Extracted data =>
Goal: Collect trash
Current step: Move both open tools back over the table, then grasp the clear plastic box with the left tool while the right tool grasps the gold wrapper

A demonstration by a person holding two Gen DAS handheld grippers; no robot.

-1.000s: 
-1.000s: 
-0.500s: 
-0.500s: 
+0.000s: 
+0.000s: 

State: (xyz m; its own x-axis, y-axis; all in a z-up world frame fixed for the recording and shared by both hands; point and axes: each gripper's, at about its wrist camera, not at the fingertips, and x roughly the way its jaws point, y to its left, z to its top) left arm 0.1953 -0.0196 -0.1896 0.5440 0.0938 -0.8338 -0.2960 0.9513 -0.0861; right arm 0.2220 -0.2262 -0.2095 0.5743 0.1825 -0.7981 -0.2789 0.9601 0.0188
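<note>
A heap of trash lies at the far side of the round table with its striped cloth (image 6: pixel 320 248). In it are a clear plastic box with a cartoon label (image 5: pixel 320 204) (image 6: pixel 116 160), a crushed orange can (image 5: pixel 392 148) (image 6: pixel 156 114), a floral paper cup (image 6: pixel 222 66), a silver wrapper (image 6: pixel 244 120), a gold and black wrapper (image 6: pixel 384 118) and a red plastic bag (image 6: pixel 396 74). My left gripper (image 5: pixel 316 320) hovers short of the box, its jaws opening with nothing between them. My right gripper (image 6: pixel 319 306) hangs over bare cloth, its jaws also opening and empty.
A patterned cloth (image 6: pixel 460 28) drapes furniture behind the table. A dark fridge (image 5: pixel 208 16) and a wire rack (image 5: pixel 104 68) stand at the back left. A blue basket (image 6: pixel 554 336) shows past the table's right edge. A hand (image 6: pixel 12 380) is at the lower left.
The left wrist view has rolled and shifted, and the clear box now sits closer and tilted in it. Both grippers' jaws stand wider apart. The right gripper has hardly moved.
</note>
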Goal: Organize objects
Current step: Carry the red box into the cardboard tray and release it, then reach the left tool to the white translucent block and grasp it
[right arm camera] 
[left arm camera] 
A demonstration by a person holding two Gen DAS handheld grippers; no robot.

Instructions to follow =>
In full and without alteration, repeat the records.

Result =>
Goal: Collect trash
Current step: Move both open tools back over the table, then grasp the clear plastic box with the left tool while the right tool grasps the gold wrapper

A demonstration by a person holding two Gen DAS handheld grippers; no robot.

-1.000s: 
-1.000s: 
-0.500s: 
-0.500s: 
+0.000s: 
+0.000s: 

State: (xyz m; its own x-axis, y-axis; all in a z-up world frame fixed for the recording and shared by both hands; point and axes: each gripper's, at about its wrist camera, not at the fingertips, and x roughly the way its jaws point, y to its left, z to its top) left arm 0.1953 -0.0196 -0.1896 0.5440 0.0938 -0.8338 -0.2960 0.9513 -0.0861; right arm 0.2220 -0.2262 -0.2095 0.5743 0.1825 -0.7981 -0.2789 0.9601 0.0188
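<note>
A heap of trash lies at the far side of the round table with its striped cloth (image 6: pixel 320 248). In it are a clear plastic box with a cartoon label (image 5: pixel 320 204) (image 6: pixel 116 160), a crushed orange can (image 5: pixel 392 148) (image 6: pixel 156 114), a floral paper cup (image 6: pixel 222 66), a silver wrapper (image 6: pixel 244 120), a gold and black wrapper (image 6: pixel 384 118) and a red plastic bag (image 6: pixel 396 74). My left gripper (image 5: pixel 316 320) hovers short of the box, its jaws opening with nothing between them. My right gripper (image 6: pixel 319 306) hangs over bare cloth, its jaws also opening and empty.
A patterned cloth (image 6: pixel 460 28) drapes furniture behind the table. A dark fridge (image 5: pixel 208 16) and a wire rack (image 5: pixel 104 68) stand at the back left. A blue basket (image 6: pixel 554 336) shows past the table's right edge. A hand (image 6: pixel 12 380) is at the lower left.
The left wrist view has rolled and shifted, and the clear box now sits closer and tilted in it. Both grippers' jaws stand wider apart. The right gripper has hardly moved.
</note>
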Goal: Organize objects
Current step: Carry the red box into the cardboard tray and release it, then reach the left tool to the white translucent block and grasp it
[right arm camera] 
[left arm camera] 
A demonstration by a person holding two Gen DAS handheld grippers; no robot.

There is nothing further to the answer.